In a final change to the resolution, faculty voted to remove the adjective “proposed” from the description of the Yale-NUS project in the first paragraph. Yale College Dean Mary Miller said striking “proposed” was important for the faculty to move from thinking of Yale-NUS as a possibility to accepting Yale’s commitment to the project.

Faculty members who attended the meeting emphasized that even seemingly minor details of punctuation were debated rigorously.

“People picked apart the words, commas, semicolons,” said Joel Rosenbaum, a professor of molecular, cellular and developmental biology who voted for the resolution.

Miller characterized the final vote, which was conducted by paper ballot, as “substantially in favor of the resolution, but also substantially divided.”

Three professors interviewed estimated that about 100 to 110 faculty voted in favor of the resolution, while around 70 voted against it. University Spokesman Thomas Conroy declined to release the exact vote in a Thursday email, saying vote details of faculty meetings are not public.

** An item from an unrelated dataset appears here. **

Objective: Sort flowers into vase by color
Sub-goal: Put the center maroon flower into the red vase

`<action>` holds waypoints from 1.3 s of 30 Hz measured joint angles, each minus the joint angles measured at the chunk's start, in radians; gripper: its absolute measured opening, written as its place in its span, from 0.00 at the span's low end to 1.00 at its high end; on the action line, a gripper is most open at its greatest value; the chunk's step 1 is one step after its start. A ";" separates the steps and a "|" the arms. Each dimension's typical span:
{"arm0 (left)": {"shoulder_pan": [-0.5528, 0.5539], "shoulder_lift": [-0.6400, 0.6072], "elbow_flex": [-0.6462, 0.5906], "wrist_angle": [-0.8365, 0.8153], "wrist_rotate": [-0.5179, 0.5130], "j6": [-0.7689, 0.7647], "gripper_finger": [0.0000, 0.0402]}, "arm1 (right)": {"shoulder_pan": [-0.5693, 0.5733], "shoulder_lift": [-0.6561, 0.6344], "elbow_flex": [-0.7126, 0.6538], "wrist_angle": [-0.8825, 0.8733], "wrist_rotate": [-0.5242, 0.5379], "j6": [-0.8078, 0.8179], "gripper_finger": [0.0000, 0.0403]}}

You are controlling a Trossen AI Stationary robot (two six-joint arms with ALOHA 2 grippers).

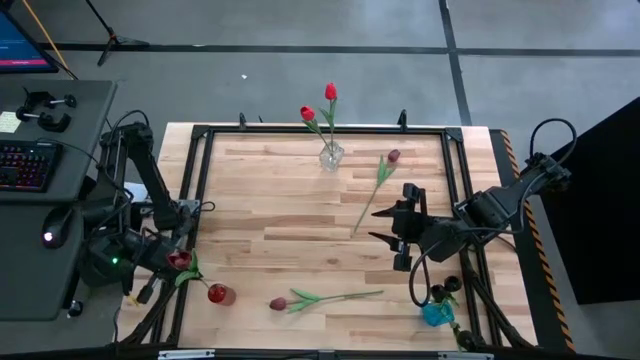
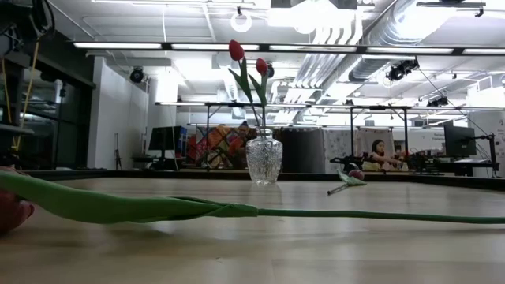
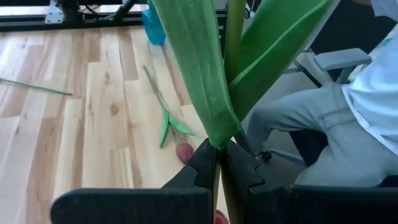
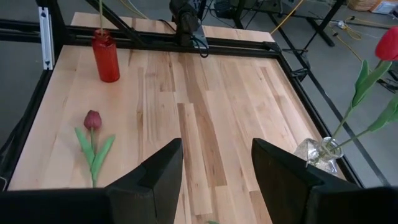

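Flowers: two bright red tulips [image 1: 318, 108] stand in the clear glass vase [image 1: 331, 155] at the far edge of the wooden table [image 1: 300, 230]. One maroon tulip [image 1: 378, 178] lies flat just to the right of that vase, its head toward the far edge. Another maroon tulip [image 1: 322, 298] lies flat well in front of the vase, near the front edge, its head toward the red vase [image 1: 220, 294] at the front-left.

My left gripper [image 3: 219, 169] is at the table's left edge, near the red vase and well apart from the glass vase. Its jaws are clamped tight on a green tulip stem [image 3: 232, 37], with broad leaves rising just past the fingertips.

My right gripper [image 1: 397, 232] hangs over the table to the right of the glass vase, near the stem end of the maroon tulip there. Fingers [image 4: 152, 174] parted, nothing between them. A blue vase [image 1: 436, 314] stands at the front-right corner.
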 joint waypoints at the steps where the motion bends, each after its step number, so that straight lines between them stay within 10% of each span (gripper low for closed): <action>1: -0.004 0.006 -0.006 0.005 0.001 -0.009 0.00 | 0.000 0.000 0.000 0.000 0.000 0.000 0.45; 17: -0.012 0.097 -0.118 0.100 0.015 -0.301 0.02 | 0.000 0.000 0.000 -0.001 0.001 -0.027 0.45; 39: 0.036 0.092 -0.118 0.144 0.036 -0.296 0.38 | -0.001 0.000 0.000 -0.001 0.007 -0.054 0.45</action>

Under Robert’s Rules of Order, which govern the procedure of faculty meetings, Miller said votes can be taken by voice, standing or ballot. Bers said he felt the paper ballot vote was important because faculty have told him “they are afraid to have the administration see how they vote.”

The resolution drew support from both faculty who oppose Yale’s involvement in Singapore and those who support or are actively involved in planning the project.

Political science professor Bryan Garsten, a member of the social sciences faculty search committee for Yale-NUS, said the language of the resolution risks doing “injustice” to his colleagues in Singapore working on the project. Still, he said he ultimately voted for the resolution.

“I felt that the partnership we have with our colleagues in Singapore is strong enough, and that people who we’ve been working with are fundamentally on the same side on the question of intellectual freedom and its connection to the liberal arts,” Garsten said.

History professor Anders Winroth, who also supports the Yale-NUS project, said he voted for the resolution even though he thought its language was “poorly formulated” as it lacked “precision” and “eloquence.” He added that he thinks the dissatisfaction some faculty members have with governance and decision-making processes at Yale underlies the debate on Yale-NUS.

But English and comparative literature professor Pericles Lewis, who chairs the humanities faculty search committee for Yale-NUS, said he voted against the resolution because the reference to Singapore’s history was “broad-brushed” and “a little out of context for a Yale College faculty resolution,” though he said he supports the resolution’s support of non-discrimination, academic freedom and civil liberty.

“I hope that people in Singapore will realize this is not intended by the faculty of Yale College as an insult to Singapore as a society or as a nation,” he said.

Yale-NUS is scheduled to open in fall 2013.